Giorgia Meloni - spoils system
Roma - Il Presidente della Repubblica Sergio Mattarella con l'On. Giorgia MELONI, Presidente del Movimento “Fratelli d’Italia”, oggi 21 ottobre 2022. (Foto di Paolo Giandotti - Ufficio Stampa per la Stampa e la Comunicazione della Presidenza della Repubblica)

Lo scontro politico-istituzionale tra Fratelli d’Italia e il Quirinale raggiunge un livello inusuale e raramente così esplicito nella storia recente della Repubblica. Al centro della tensione c’è un articolo pubblicato dal quotidiano La Verità, in cui vengono attribuite a Francesco Saverio Garofani, consigliere del presidente Sergio Mattarella, alcune considerazioni politiche su Giorgia Meloni, sul Partito Democratico e sulle prossime scadenze elettorali nazionale. Le frasi, intercettate secondo il quotidiano in un contesto informale, farebbero riferimento a un presunto tentativo di costruire una “lista civica nazionale” in grado di ostacolare l’attuale maggioranza di governo.
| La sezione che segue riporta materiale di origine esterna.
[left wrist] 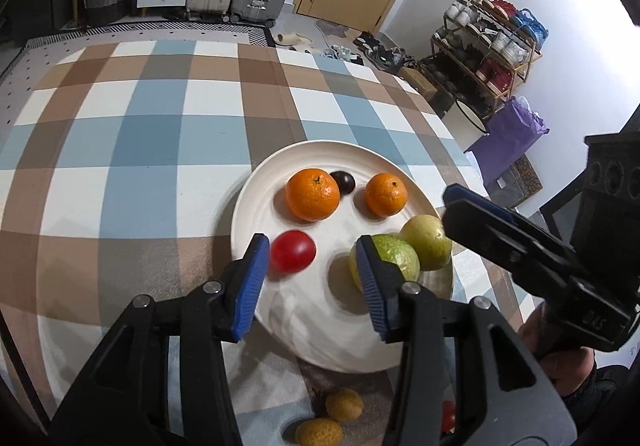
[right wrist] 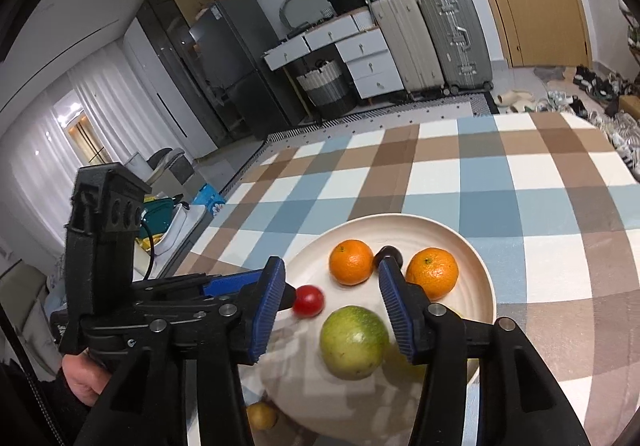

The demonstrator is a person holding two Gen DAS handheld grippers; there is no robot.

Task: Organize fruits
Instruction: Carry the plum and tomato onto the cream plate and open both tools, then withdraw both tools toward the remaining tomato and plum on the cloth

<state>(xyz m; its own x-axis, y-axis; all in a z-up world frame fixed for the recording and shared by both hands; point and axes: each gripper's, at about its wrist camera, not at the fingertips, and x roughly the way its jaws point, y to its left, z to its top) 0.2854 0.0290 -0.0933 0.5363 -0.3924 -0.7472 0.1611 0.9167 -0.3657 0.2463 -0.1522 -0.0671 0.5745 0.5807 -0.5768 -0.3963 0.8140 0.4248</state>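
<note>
Left wrist view: left gripper (left wrist: pixel 312 278) hangs over the near part of the white plate (left wrist: pixel 320 342), jaws apart w/ nothing between the pads; the red tomato (left wrist: pixel 293 251) sits on the plate just inside the left pad, and the green-yellow fruit (left wrist: pixel 394 256) shows partly behind the right pad. So the gap points at bare plate betw. those two. Behind them on the plate: two oranges (left wrist: pixel 313 194), a small dark fruit (left wrist: pixel 343 182) betw. them, and a second greenish fruit (left wrist: pixel 426 242) at the plate's right rim. Only this view shows what's left off the plate: two small yellow fruits (left wrist: pixel 344 404) on the checked bench cloth at the plate's near edge, plus a red bit (left wrist: pixel 449 416) mostly hidden by the gripper. Right wrist view: right gripper (right wrist: pixel 332 306) also open & empty, the big green fruit (right wrist: pixel 354 342) lying on the plate betw. its fingers but untouched. One yellow fruit (right wrist: pixel 262 415) shows by the near rim; the left gripper's nearer those, I'd say.
</note>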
Il primo a reagire pubblicamente è stato Galeazzo Bignami, capogruppo di FdI alla Camera, che ha chiesto una smentita formale da parte del consigliere. La richiesta ha immediatamente generato una risposta durissima dal Quirinale, che ha espresso “stupore” per la presa di posizione e ha definito l’intervento di Bignami un modo di dare credito a ricostruzioni “sconfinanti nel ridicolo”. La replica non ha spento la polemica, anzi l’ha trasformata in un caso politico destinato ad avere ricadute nella dialettica istituzionale e nel clima pre-elettorale.
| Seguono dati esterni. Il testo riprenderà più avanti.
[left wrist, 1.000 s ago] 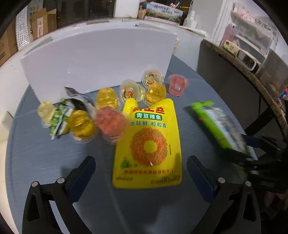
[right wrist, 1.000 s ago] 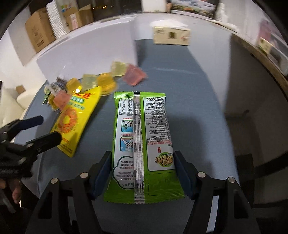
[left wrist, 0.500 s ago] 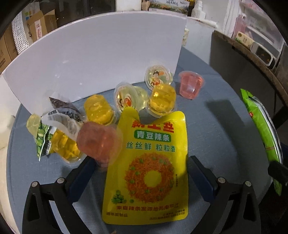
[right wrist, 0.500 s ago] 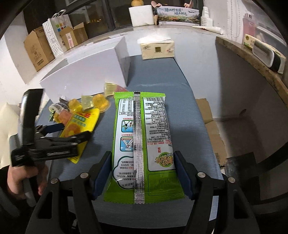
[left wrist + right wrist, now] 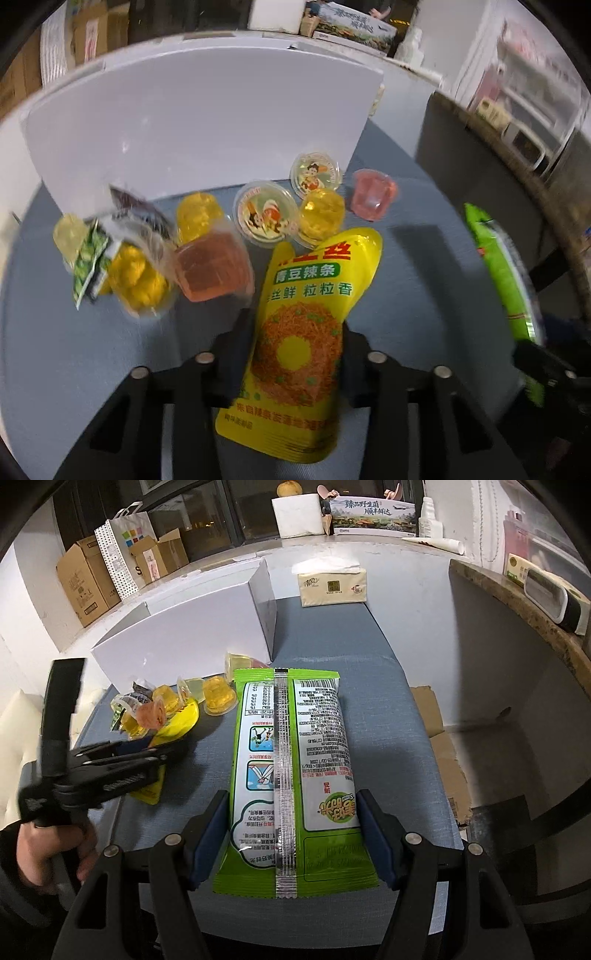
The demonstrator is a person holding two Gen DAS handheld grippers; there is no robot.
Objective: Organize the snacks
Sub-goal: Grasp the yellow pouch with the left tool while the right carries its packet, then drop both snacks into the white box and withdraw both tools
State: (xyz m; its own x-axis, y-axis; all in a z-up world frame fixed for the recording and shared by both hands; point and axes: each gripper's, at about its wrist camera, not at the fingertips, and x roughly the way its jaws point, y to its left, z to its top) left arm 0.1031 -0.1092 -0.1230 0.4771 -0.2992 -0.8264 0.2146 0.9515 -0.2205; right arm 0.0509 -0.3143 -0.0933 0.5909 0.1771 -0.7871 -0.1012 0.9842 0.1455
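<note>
My left gripper [image 5: 295, 332] is shut on the yellow snack pouch [image 5: 306, 321], pinching its sides so it buckles; the pouch also shows in the right wrist view [image 5: 181, 720]. My right gripper [image 5: 291, 812] is shut on the long green snack packet [image 5: 291, 768], held flat, printed back up, over the grey-blue table [image 5: 373, 686]. The green packet shows at the right of the left wrist view [image 5: 502, 273]. Several jelly cups lie beyond the pouch: yellow [image 5: 321, 216], pink [image 5: 373, 194] and a larger pink one [image 5: 210, 266].
A white box [image 5: 192, 129] stands right behind the jelly cups. A small green and black sachet [image 5: 90, 262] lies at the left. A tissue pack [image 5: 332, 585] sits at the table's far end. Cardboard boxes [image 5: 85, 579] stand off the table.
My left gripper has moved forward over the yellow pouch and shut on it, crumpling it. My right gripper keeps hold of the green packet and has barely moved.
</note>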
Nel giro di poche ore, la questione ha oscurato dossier cruciali come la legge di Bilancio e la campagna elettorale per le regionali. La Verità, attraverso il direttore Maurizio Belpietro, ha confermato integralmente quanto pubblicato, bollando come “istituzionalmente inopportuna” la nota della Presidenza della Repubblica.
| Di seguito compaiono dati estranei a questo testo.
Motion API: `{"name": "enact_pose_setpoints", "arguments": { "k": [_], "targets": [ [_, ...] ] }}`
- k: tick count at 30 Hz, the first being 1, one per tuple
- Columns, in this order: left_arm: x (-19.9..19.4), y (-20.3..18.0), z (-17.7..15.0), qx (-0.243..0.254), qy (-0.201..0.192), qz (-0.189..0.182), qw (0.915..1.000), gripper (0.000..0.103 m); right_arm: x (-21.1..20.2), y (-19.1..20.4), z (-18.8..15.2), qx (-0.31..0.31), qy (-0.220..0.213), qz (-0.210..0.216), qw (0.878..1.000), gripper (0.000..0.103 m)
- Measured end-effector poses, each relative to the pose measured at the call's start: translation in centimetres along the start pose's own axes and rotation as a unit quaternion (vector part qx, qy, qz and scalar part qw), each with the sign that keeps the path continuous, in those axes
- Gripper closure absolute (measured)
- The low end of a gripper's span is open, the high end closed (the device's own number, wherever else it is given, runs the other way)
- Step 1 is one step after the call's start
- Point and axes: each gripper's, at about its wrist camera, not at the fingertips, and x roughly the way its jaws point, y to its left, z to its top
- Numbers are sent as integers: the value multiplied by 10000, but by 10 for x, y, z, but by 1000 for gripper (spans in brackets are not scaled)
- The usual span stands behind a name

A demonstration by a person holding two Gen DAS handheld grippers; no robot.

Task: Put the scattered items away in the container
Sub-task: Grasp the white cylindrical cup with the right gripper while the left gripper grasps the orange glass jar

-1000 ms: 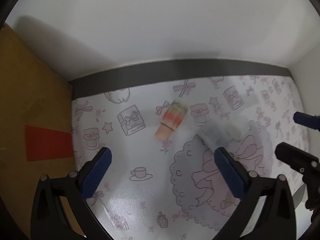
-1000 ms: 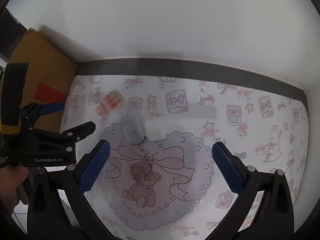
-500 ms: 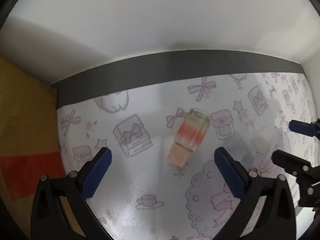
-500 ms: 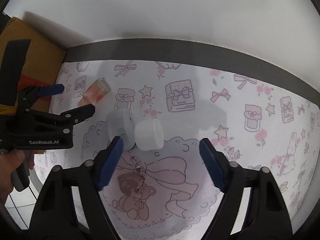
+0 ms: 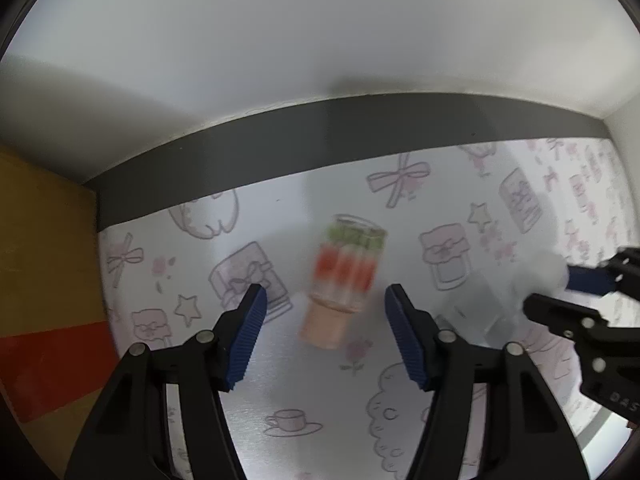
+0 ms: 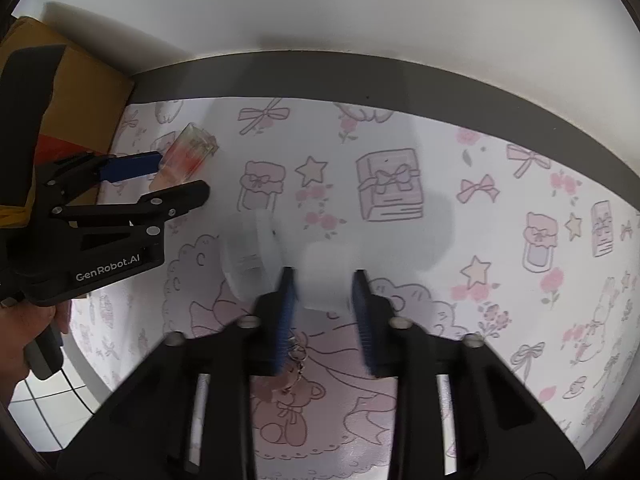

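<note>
Left gripper (image 5: pixel 322 332) straddles a blurred red-and-green clear bottle (image 5: pixel 344 280).

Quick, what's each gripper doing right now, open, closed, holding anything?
Left gripper: open, fingers either side of the striped bottle, not closed on it.
Right gripper: narrowed around the white cap; contact cannot be told through the blur.

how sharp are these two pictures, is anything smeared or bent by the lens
Left wrist view: the striped bottle is motion-smeared, the grey wall strip bows with fisheye curve. Right wrist view: the right gripper and white jar blur; the left gripper looks crisper.
</note>
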Motion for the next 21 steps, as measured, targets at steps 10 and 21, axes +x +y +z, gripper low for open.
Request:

Bignami ha tentato in seguito una parziale correzione, dichiarando di non aver mai voluto coinvolgere direttamente Mattarella, ma ha ribadito la richiesta di chiarimento al consigliere Garofani, insistendo che l’assenza di una smentita sarebbe da interpretare come conferma. La linea è stata sostenuta anche da figure di primo piano del partito come Giovanbattista Fazzolari e Giovanni Donzelli, che hanno rimproverato opposizioni e stampa accusandole di voler silenziare il giornalismo non allineato.

Le reazioni politiche sono arrivate a cascata. Partito Democratico, M5S e Avs hanno immediatamente chiesto alla premier Giorgia Meloni di riferire in Aula. Elly Schlein ha definito Mattarella “una guida sicura”, mentre Giuseppe Conte ha parlato di “polemica costruita per distrarre da dati economici negativi”, citando la certificazione europea sulla crescita zero. Anche esponenti del centro politico, come Matteo Richetti, hanno difeso il perimetro istituzionale ricordando che una delle “regole non scritte della Repubblica” impone al Capo dello Stato la massima distanza dalla contesa politica.

Il centrodestra si mostra invece diviso. Da un lato la Lega ha espresso vicinanza a Belpietro, accusando la sinistra di doppio standard nei confronti della stampa. Dall’altro, Forza Italia ha ribadito “massima fiducia nel ruolo super partes del Capo dello Stato”, con voci come Pierantonio Zanettin e Maurizio Lupi che hanno invitato a riportare il confronto su binari istituzionali.

L’intera vicenda riapre un interrogativo che ciclicamente attraversa la storia politica italiana: fino a che punto il Quirinale può essere coinvolto, anche solo sul piano mediatico, nella dialettica tra governo e opposizioni? E soprattutto: quanto di questa escalation è frutto di una reale frattura istituzionale e quanto invece rappresenta una strategia comunicativa in un clima già dominato dal confronto elettorale?

La risposta, come spesso accade nelle fasi più tese della storia repubblicana, arriverà non solo dal contenuto delle prossime dichiarazioni ufficiali, ma dai silenzi e dai gesti politici dei prossimi giorni.